Ses contemporains le prenaient volontiers pour un fou. Plus circonspect, Karl Marx n’en voulut pas moins lui régler son compte. Il le classa parmi les « utopistes », ces penseurs fantasques qui annonçaient le socialisme mais manquaient singulièrement de sérieux. C’est ainsi que l’on considéra Charles Fourier comme l’un de ces auteurs pittoresques, dont les lubies agrémentent le lourd ciel des idées. Fourier, lui, se voyait comme le Isaac Newton des passions humaines.

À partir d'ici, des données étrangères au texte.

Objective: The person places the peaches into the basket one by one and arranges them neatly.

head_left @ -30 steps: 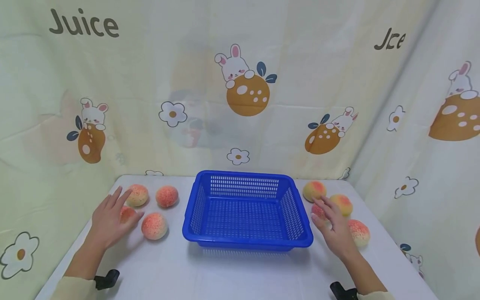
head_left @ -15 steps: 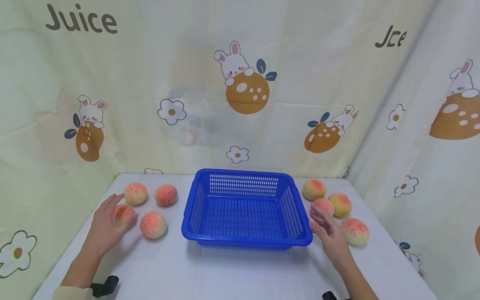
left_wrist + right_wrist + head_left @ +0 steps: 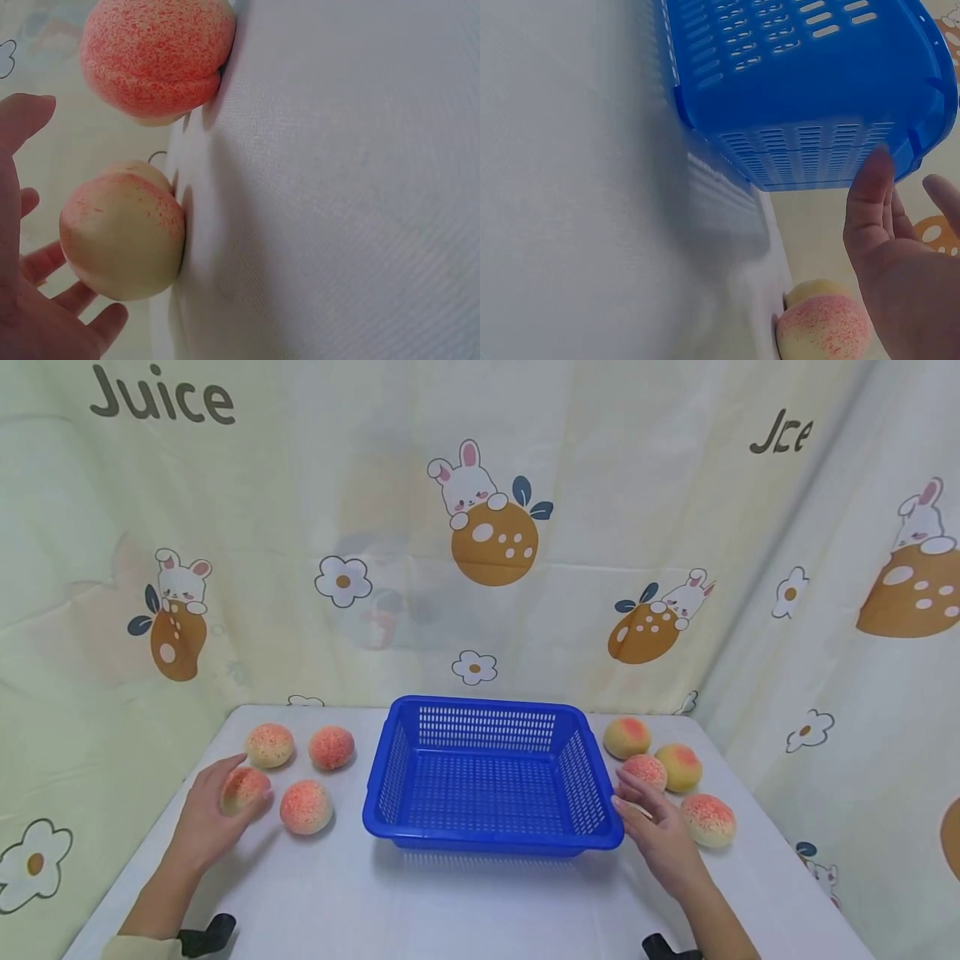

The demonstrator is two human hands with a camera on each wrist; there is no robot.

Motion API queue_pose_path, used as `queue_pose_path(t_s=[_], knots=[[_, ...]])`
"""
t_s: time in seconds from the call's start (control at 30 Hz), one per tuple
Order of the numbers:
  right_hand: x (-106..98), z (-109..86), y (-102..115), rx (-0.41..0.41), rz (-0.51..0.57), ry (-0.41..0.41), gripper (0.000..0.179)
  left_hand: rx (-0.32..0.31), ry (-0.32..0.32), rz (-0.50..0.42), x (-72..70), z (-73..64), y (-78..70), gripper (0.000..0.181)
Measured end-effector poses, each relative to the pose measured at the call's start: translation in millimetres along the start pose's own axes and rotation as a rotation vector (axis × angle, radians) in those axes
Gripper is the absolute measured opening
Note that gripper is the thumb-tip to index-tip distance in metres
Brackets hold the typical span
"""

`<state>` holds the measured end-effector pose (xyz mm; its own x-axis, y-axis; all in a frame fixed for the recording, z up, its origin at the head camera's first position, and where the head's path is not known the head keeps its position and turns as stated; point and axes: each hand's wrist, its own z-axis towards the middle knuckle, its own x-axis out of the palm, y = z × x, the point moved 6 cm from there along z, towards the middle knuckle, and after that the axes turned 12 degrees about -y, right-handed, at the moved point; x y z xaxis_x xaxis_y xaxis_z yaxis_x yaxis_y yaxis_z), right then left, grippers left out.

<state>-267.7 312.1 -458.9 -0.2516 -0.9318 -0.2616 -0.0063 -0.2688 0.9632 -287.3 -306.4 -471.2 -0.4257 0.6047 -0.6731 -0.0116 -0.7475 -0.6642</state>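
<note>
a pale curtain (image 3: 375, 677) printed with rabbits fills the background, cut off at top and sides; a fold at upper right swallows part of a word. the white table (image 3: 480, 910) runs out of the bottom of the frame. at lower centre sits a blue slotted basket (image 3: 487, 841). at lower left, the left hand (image 3: 208, 822) curves loosely, thumb and fingers apart, around a partly covered red-blushed peach (image 3: 243, 787); contact is unclear. at lower right, the right hand (image 3: 662, 835), fingers loosely bent, has its thumb by the basket's rim, touching or not i cannot tell, and hides part of a speckled pink peach (image 3: 647, 768). six other peaches (image 3: 306, 807) lie three per side.
</note>
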Motion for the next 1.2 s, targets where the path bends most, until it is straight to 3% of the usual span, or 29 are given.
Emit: queue_pose_path(t_s=[0.27,0.4,0.63,0.87,1.07,1.2], knots=[[4,2.8,-4,0.06,0.218,0.128,0.063,-0.053,-0.002,-0.022,-1.5,0.0,4.2,0.091],[5,7.0,-7,0.08,0.273,0.181,0.066,-0.076,-0.006,-0.044,-1.4,1.0,9.4,0.089],[4,12.3,-12,0.095,0.292,0.259,0.073,-0.14,0.016,-0.116,-1.3,6.2,19.3,0.087],[5,11.8,-12,0.098,0.377,0.352,0.075,-0.21,0.062,-0.167,0.5,9.4,26.2,0.092],[6,10.5,-12,0.12,0.411,0.385,0.076,-0.295,0.122,-0.173,4.6,8.2,34.2,0.101],[7,11.3,-12,0.128,0.419,0.39,0.075,-0.306,0.138,-0.163,5.3,8.4,36.9,0.102]])
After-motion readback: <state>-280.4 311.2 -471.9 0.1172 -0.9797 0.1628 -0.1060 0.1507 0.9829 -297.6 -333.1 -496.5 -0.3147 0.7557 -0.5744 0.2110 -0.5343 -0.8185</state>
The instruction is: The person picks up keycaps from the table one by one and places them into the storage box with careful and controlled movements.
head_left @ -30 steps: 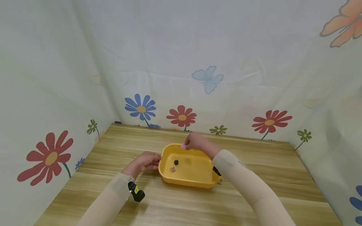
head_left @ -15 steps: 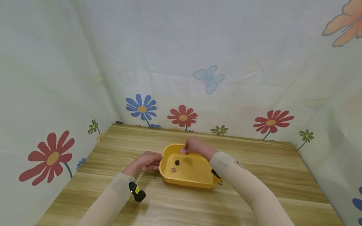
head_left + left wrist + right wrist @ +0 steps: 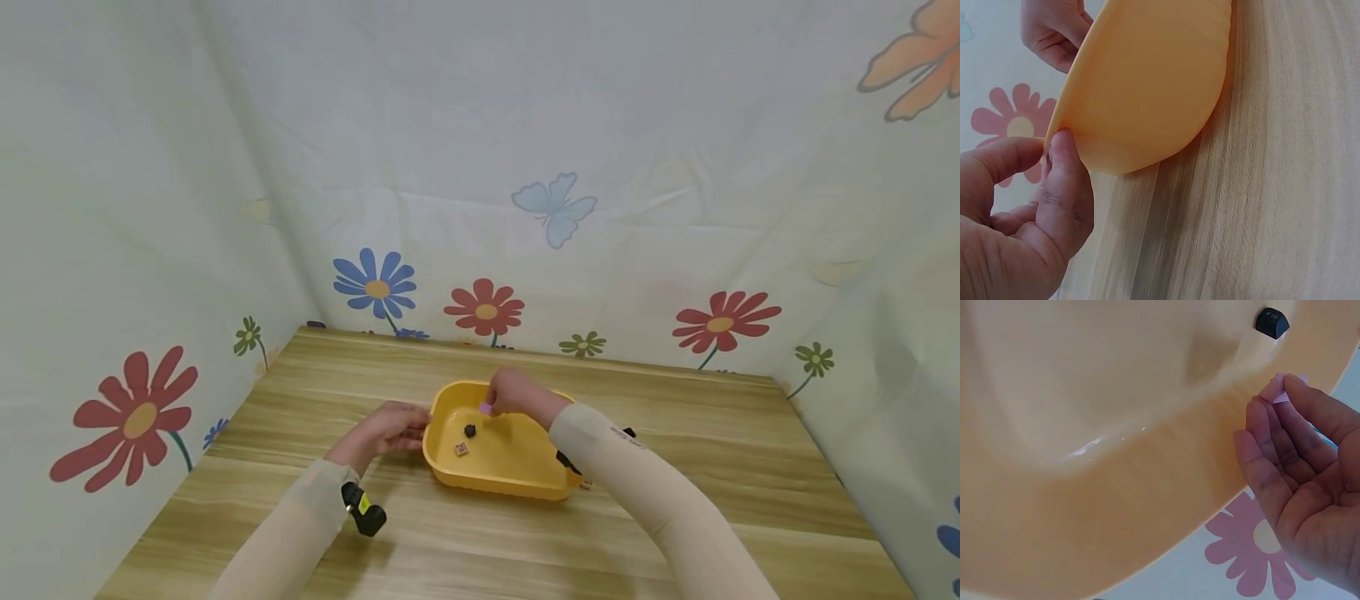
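Yellow, below centre, the tray (image 3: 517,450) is rim-pinched by the left hand (image 3: 392,426), likely for steadiness; a pink piece (image 3: 486,409) is pinched by the right hand (image 3: 517,393).

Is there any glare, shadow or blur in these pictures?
Right wrist view: the yellow tray shows small white glints where wall meets floor, and a soft shadow near the black keycap; left wrist view: soft shading on the wooden table beside it; head view: the tan piece looks soft, its marking unreadable.
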The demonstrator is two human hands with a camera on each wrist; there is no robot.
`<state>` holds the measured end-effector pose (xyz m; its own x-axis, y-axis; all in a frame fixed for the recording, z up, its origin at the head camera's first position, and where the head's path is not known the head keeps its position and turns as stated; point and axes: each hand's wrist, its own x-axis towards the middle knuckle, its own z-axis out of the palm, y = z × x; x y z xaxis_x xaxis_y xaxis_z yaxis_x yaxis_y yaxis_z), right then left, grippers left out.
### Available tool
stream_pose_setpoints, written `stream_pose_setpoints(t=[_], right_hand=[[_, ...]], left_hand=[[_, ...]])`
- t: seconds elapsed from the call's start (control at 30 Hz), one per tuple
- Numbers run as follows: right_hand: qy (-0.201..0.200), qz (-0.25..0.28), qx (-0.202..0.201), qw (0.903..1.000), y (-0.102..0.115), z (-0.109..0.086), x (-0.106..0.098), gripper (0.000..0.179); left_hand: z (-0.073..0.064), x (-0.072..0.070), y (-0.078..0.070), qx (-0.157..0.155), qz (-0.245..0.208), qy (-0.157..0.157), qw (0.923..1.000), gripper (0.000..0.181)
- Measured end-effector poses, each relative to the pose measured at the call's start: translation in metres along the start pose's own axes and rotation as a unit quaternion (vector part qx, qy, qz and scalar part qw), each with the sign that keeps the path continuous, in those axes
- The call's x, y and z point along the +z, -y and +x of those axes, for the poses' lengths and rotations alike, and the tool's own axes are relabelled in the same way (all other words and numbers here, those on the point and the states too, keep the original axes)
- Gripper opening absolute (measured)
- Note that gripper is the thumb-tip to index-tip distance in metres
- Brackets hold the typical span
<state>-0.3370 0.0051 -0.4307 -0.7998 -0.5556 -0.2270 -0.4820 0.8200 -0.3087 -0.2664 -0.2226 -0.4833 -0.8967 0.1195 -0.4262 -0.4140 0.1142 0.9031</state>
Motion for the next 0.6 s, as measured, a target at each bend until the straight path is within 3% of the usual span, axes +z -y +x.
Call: stream_pose_setpoints(t=[0.6], right_hand=[[0.005, -0.080, 0.017, 0.9967, 0.004, 0.012, 0.018, 0.016]], left_hand=[[-0.002, 0.000, -0.001, 0.002, 0.002, 0.006, 1.0000, 0.044]])
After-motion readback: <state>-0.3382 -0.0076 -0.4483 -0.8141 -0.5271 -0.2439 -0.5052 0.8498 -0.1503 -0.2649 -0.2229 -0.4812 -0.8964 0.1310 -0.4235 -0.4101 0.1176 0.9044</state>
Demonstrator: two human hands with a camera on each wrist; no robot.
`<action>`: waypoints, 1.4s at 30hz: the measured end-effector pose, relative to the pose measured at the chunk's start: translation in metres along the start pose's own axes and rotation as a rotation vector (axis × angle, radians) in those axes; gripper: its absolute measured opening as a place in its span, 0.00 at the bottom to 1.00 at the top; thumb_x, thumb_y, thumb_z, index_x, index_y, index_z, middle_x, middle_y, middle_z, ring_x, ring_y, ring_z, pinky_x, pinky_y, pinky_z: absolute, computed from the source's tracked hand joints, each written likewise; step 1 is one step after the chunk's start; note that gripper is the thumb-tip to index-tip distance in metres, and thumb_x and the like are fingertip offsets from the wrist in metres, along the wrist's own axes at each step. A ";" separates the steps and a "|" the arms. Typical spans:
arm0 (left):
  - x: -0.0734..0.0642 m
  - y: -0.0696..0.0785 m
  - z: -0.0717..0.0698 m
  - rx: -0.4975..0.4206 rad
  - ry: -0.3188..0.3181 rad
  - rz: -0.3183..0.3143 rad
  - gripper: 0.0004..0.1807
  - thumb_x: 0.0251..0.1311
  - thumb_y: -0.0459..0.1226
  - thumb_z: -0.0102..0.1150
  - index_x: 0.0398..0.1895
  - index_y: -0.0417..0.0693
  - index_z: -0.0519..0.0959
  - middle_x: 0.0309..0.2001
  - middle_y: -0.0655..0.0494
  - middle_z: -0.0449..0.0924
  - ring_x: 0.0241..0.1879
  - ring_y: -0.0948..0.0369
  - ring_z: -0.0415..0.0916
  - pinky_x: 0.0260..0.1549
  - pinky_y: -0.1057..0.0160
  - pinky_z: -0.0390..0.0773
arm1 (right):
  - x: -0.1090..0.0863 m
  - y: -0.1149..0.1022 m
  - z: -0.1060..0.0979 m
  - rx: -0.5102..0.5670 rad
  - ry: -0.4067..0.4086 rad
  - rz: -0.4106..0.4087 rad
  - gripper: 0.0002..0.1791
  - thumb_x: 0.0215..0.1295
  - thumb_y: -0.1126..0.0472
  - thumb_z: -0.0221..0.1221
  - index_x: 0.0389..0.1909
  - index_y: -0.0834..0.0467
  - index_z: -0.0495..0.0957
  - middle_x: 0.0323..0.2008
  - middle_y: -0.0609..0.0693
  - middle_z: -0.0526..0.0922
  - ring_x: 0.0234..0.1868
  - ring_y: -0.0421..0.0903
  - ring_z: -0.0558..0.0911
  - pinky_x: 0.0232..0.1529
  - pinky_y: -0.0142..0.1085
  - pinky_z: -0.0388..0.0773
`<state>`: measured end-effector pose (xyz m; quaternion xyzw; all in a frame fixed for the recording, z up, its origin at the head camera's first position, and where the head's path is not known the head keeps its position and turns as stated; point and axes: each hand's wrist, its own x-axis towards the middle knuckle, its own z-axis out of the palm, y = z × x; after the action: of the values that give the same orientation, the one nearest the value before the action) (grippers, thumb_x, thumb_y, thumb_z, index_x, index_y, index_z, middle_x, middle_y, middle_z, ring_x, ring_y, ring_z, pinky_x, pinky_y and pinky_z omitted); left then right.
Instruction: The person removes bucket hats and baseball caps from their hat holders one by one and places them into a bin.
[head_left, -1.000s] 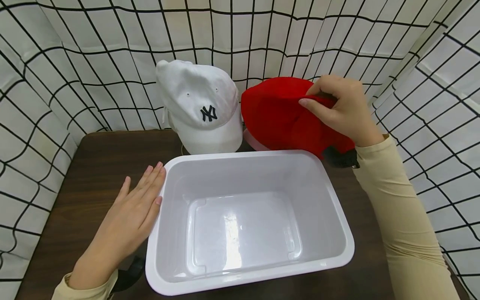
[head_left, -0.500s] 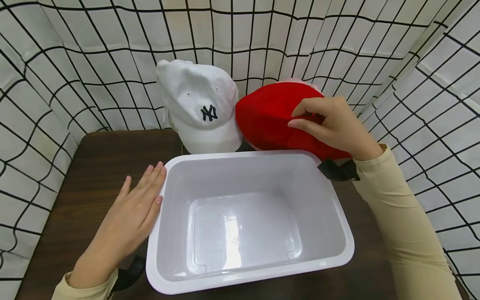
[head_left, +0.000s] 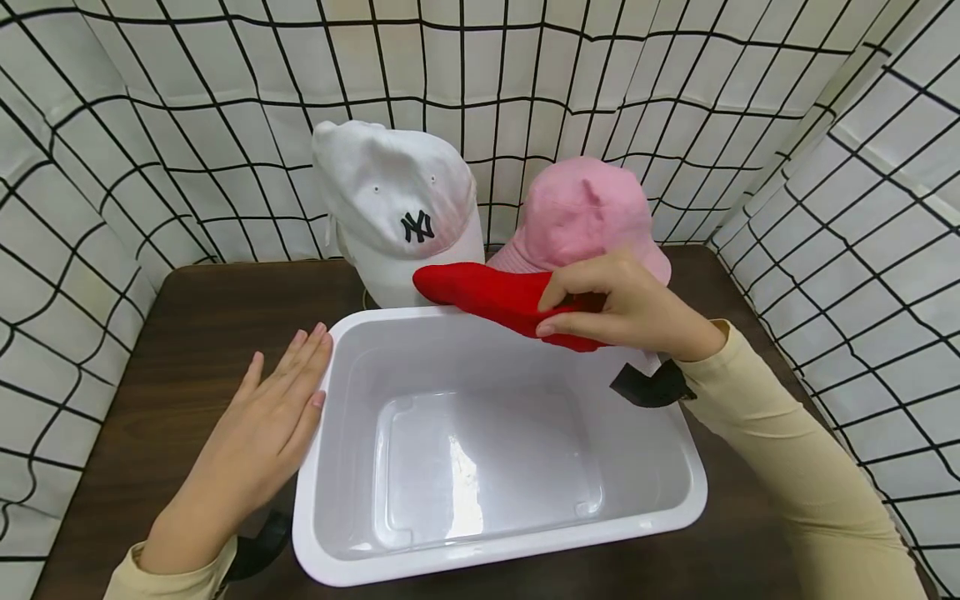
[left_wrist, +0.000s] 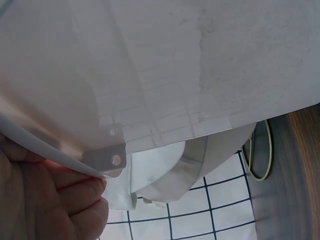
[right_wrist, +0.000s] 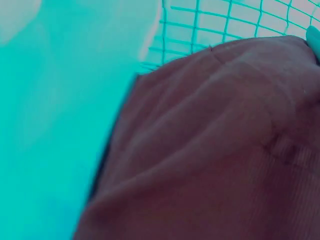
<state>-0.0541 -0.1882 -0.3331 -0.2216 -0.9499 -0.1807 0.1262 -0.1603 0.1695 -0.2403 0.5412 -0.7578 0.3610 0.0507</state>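
Observation:
My right hand (head_left: pixel 626 304) pinches a red cap (head_left: pixel 487 292) between thumb and fingers. The cap hangs over the far rim of a white plastic basin (head_left: pixel 498 546), and its cloth, colour-shifted in the right wrist view, fills much of that picture as a folded cap (right_wrist: pixel 215 135). Along the basin's left rim lies my left hand (head_left: pixel 258 433), fingers straight and touching the edge. From below, the left wrist view shows those fingers (left_wrist: pixel 82 195) against the underside of the rim. A pink cap (head_left: pixel 588 208) sits behind the right hand, partly covered by it.
A white cap (head_left: pixel 405 208) with a dark NY emblem stands behind the basin, left of the pink one. The dark wooden table (head_left: pixel 202 333) carries everything. Black wire grid (head_left: pixel 247 75) backed with white cloth walls in the far side and both flanks.
My right hand has brought the red cap toward me and leftward, from the back right to over the basin's far rim, uncovering the pink cap. The left hand stays put.

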 end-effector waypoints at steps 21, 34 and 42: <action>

Ce fils de négociant, né à Besançon en 1772, aurait voulu consacrer sa vie à ses idées sur la société. Devenu caissier par la force des choses, ce n’est que par intermittence que, en autodidacte, il donnera libre cours à sa plume. En 1808 paraît la Théorie des quatre mouvements, le premier exposé de son « attraction passionnée », librement inspiré de la physique newtonienne. Il ne saurait y avoir, avance Fourier, d’ordre social harmonieux que celui capable d’agencer la pluralité des passions humaines.
Amoureux des nombres, Fourier recense douze passions, depuis les « sensitives » (les cinq sens) et les « affectives » (amitié, amour, ambition et goût de la famille) jusqu’aux « distributives ». Hommes et femmes, observe-t-il, sont animés d’une passion « papillonne » qui les incite à préférer la variété en toutes circonstances. La « composite » n’est pas en reste, qui les incline au plaisir des sens, pendant que la « cabaliste » leur instille le goût de la conspiration et de l’action en groupe. Tous ces penchants peuvent-ils coexister de manière harmonieuse ? Certes pas dans les sociétés existantes, estime Fourier. Car celles-ci cantonnent le désir sexuel dans la monogamie, enferment le travail dans la répétitivité, dressent l’ambition contre l’amour et l’amitié.